======== Data shown ========

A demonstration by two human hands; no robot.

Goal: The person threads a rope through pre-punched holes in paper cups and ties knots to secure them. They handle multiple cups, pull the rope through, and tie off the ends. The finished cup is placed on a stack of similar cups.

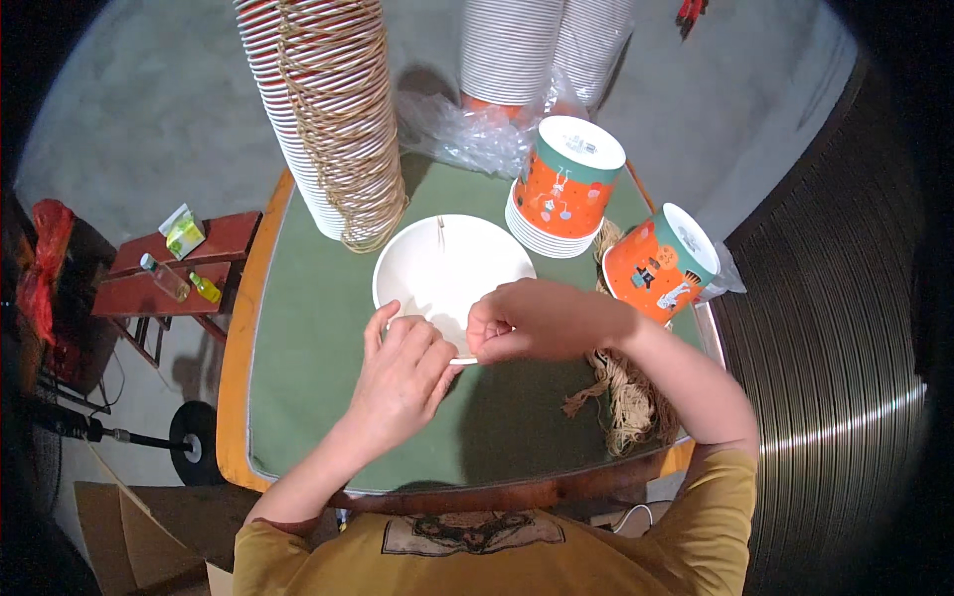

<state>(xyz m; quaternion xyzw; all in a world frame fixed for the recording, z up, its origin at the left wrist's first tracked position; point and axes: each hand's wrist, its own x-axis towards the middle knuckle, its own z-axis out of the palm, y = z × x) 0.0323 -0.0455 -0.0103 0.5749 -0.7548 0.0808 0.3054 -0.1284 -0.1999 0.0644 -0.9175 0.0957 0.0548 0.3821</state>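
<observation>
A white paper bucket [447, 263] lies open side up on the green table top [318, 338]; a thin straw-coloured string crosses its far rim. My left hand [402, 372] grips the near rim of the bucket from the left. My right hand [522, 320] pinches the same near rim from the right, fingers closed on the edge. Both forearms come in from the lower edge of the view.
A tall stack of buckets with rope handles [333, 119] stands at the back left. White stacks [542, 50] and crumpled plastic wrap [467, 129] sit behind. Two orange printed bucket stacks [566, 189] [656, 263] are on the right. Loose straw rope [626, 397] lies near the right edge. A red stool [179, 268] holds small bottles.
</observation>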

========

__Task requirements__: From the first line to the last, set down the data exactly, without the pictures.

__Exercise solution__:
A demonstration by two human hands; no robot.

Goal: The person threads a rope through pre-punched holes in paper cups and ties knots to secure them. They handle multiple cups, pull the rope through, and tie off the ends. The finished cup is placed on a stack of similar cups.


<state>(xyz m; quaternion xyzw; all in a world frame fixed for the recording, z up, its origin at the left wrist's first tracked position; point and axes: each hand's wrist, its own x-axis towards the middle knuckle, its own z-axis out of the palm, y = z × x) 0.0323 -0.0455 -0.0103 0.5749 -0.7548 0.0808 0.3054 -0.1284 -0.1999 0.0644 -0.9175 0.0957 0.0548 0.3821</state>
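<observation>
A white paper bucket [447, 263] lies open side up on the green table top [318, 338]; a thin straw-coloured string crosses its far rim. My left hand [402, 372] grips the near rim of the bucket from the left. My right hand [522, 320] pinches the same near rim from the right, fingers closed on the edge. Both forearms come in from the lower edge of the view.
A tall stack of buckets with rope handles [333, 119] stands at the back left. White stacks [542, 50] and crumpled plastic wrap [467, 129] sit behind. Two orange printed bucket stacks [566, 189] [656, 263] are on the right. Loose straw rope [626, 397] lies near the right edge. A red stool [179, 268] holds small bottles.
</observation>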

Nothing else is required for this exercise.